Oh yes, pics please!


----------



## notenoughtime (Aug 13, 2007)

I just love to give gifts from the heart. Your family knows how much you really love them. Merry Christmas.


----------



## AngieM2 (May 10, 2002)

You made an heirloom! How wonderful, and hand embroidery is so special.

And I'd love to see photos also.

Angie


----------



## romysbaskets (Aug 29, 2009)

Here is one of the first pics from far off 6 yrs ago with my sons, not hanging straight as they were empty. I will put up a new closeup pic hopefully today....


----------



## AngieM2 (May 10, 2002)

Nice stockings, and great looking young men. Guess they're older teens now.


----------



## romysbaskets (Aug 29, 2009)

The little one is now 11 and the other guy, is a 14 yr old, looking down on Mom.... Their sisters are grown and we have one grandson. Here are two of them, hard to get them empty to lay properly....hung them on the tree....

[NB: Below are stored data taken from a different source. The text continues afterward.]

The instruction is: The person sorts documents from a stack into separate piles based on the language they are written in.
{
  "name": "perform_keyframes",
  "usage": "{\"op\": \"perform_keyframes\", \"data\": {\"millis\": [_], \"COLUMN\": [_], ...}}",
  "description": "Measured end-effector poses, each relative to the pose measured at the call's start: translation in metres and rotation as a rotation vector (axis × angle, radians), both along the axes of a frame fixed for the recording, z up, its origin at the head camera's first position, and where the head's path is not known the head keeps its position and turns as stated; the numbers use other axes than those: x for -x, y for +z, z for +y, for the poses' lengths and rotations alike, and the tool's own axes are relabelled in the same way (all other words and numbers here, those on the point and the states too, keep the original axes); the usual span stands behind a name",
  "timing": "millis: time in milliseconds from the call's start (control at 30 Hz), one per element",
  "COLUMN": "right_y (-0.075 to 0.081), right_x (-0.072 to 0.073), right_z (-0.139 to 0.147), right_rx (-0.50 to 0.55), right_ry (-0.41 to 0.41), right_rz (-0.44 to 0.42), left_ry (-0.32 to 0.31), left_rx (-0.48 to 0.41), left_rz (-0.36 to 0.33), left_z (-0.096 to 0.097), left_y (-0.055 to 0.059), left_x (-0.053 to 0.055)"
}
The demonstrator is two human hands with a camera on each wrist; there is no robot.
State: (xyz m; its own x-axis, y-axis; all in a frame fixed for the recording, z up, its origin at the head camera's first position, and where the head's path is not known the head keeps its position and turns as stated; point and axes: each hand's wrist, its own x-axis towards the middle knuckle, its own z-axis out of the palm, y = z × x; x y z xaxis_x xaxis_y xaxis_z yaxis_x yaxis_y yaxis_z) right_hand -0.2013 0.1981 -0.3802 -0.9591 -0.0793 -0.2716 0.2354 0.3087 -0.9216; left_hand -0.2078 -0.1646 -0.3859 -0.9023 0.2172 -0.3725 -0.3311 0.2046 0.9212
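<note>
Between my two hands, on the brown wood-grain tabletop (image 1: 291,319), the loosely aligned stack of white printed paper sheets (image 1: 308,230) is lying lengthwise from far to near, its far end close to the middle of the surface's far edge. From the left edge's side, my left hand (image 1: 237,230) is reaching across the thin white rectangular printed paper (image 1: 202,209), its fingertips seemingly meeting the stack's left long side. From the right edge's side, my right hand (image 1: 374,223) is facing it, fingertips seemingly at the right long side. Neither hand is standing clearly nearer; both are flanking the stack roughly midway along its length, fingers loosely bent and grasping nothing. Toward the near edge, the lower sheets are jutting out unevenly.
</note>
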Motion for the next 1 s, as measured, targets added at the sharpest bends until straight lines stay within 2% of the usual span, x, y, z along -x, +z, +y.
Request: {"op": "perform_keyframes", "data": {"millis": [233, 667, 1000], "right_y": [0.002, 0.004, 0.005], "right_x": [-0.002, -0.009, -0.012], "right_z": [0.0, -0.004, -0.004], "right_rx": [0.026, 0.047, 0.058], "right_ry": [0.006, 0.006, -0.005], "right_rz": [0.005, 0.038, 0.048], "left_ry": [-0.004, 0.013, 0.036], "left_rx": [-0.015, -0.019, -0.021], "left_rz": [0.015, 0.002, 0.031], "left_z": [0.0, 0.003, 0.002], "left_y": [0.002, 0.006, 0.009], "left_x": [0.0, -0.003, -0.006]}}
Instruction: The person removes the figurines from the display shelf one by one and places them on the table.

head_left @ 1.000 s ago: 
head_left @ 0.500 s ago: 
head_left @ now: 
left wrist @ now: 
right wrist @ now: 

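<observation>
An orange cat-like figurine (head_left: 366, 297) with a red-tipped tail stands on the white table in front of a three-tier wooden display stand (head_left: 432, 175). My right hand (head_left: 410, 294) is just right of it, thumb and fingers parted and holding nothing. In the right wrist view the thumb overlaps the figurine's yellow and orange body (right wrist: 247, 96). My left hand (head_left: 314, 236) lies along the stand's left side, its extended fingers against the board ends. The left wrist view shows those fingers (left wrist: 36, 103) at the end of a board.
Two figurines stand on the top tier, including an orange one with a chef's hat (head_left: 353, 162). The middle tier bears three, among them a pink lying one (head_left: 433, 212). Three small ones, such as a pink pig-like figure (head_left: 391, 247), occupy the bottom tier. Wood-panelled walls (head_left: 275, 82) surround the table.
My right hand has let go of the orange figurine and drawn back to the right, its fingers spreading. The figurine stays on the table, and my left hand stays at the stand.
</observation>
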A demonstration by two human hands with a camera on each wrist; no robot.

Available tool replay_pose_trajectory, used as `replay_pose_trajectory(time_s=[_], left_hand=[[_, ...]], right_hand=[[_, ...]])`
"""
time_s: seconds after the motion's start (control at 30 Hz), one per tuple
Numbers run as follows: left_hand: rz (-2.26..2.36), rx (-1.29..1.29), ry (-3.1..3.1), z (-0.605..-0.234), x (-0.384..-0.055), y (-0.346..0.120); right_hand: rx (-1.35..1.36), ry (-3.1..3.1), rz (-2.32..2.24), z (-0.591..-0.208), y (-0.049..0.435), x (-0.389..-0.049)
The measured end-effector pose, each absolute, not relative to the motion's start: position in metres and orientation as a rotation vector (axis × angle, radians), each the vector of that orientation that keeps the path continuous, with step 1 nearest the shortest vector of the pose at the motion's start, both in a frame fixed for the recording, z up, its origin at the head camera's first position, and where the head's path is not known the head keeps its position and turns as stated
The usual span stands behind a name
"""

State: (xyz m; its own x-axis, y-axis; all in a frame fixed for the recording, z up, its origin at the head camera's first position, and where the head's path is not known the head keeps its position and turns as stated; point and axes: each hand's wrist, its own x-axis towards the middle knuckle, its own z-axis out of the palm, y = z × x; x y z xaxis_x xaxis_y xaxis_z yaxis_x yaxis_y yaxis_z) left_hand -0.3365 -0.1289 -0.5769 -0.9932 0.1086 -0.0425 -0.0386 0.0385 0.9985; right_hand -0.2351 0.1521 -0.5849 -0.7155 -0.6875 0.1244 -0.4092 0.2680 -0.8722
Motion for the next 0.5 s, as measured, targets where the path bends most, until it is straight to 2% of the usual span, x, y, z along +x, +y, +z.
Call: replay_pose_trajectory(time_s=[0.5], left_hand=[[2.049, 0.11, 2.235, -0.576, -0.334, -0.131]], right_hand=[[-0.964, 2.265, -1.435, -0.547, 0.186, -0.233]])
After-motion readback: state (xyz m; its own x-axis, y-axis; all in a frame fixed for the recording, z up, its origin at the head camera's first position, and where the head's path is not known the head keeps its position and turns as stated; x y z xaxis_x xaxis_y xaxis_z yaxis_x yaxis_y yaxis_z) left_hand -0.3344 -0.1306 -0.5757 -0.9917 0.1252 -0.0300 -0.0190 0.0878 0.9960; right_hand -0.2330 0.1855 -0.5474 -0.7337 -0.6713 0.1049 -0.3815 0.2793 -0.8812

The fire did give them a little aged look on the white first year mistake... but you can get the idea....


----------



## AngieM2 (May 10, 2002)

That is beautiful script embroidery.

The beading is nice also.


----------



## Carolyn (Jan 5, 2008)

Very pretty, nice work!


----------



## romysbaskets (Aug 29, 2009)

Thankyou Angie!  Some of my seashell ornaments are behind it. It was a rewarding project, I am up to 10 of them now, all different snowflake patterns...they just come about as I bead. I just embroider the way I write. My best one is this year's all of them gifts. 

Among the talented artists here, I am feeling quite modest about showing my simple projects.

Thankyou Kindly for the compliments.

Romy
Island Girl
http://romysrealm.blogspot.com/


----------



## ELOCN (Jun 13, 2004)

They are beautiful -- true heirlooms!


----------



## romysbaskets (Aug 29, 2009)

Thankyou so much!


----------



## clamjane (Sep 5, 2005)

Those are really nice, and with more love and meaning than anything store bought could ever do.


----------



## romysbaskets (Aug 29, 2009)

clamjane said:


> Those are really nice, and with more love and meaning than anything store bought could ever do.


Thankyou! The kids really made me feel like it was worth every minute to make them....they really love them..... My daughter is dating the same young man now nearly 6 years, if they get married which seems likely....well I need to make the in laws theirs too as they keep admiring the kids....


----------



## Countrystyle (Aug 24, 2003)

They are beautiful! They will be loved for many years to come. 

My wonderful MIL made 25 of them for all of us. Each one different but with the same amount of love. There are 35 of us now and the 2 of the nieces have taken control and made the extras we need. The stockings are the highlight of the season for all of us. Ranging in age 84(MIL) down to 5 months.


----------



## romysbaskets (Aug 29, 2009)

My goodness your MIL did a very lovely job in giving of her time and talents to accomplish that! This year I bought extra velvet as it was on clearance and am prepared for additions in the family.....I have made only 10 of these but.....I guess given a few decades....that could change drastically...... I love doing the embroidering and beading......

Thankyou very kindly for the compliments...can you post pics of yours? I would love to see them!

Romy
Island Girl


----------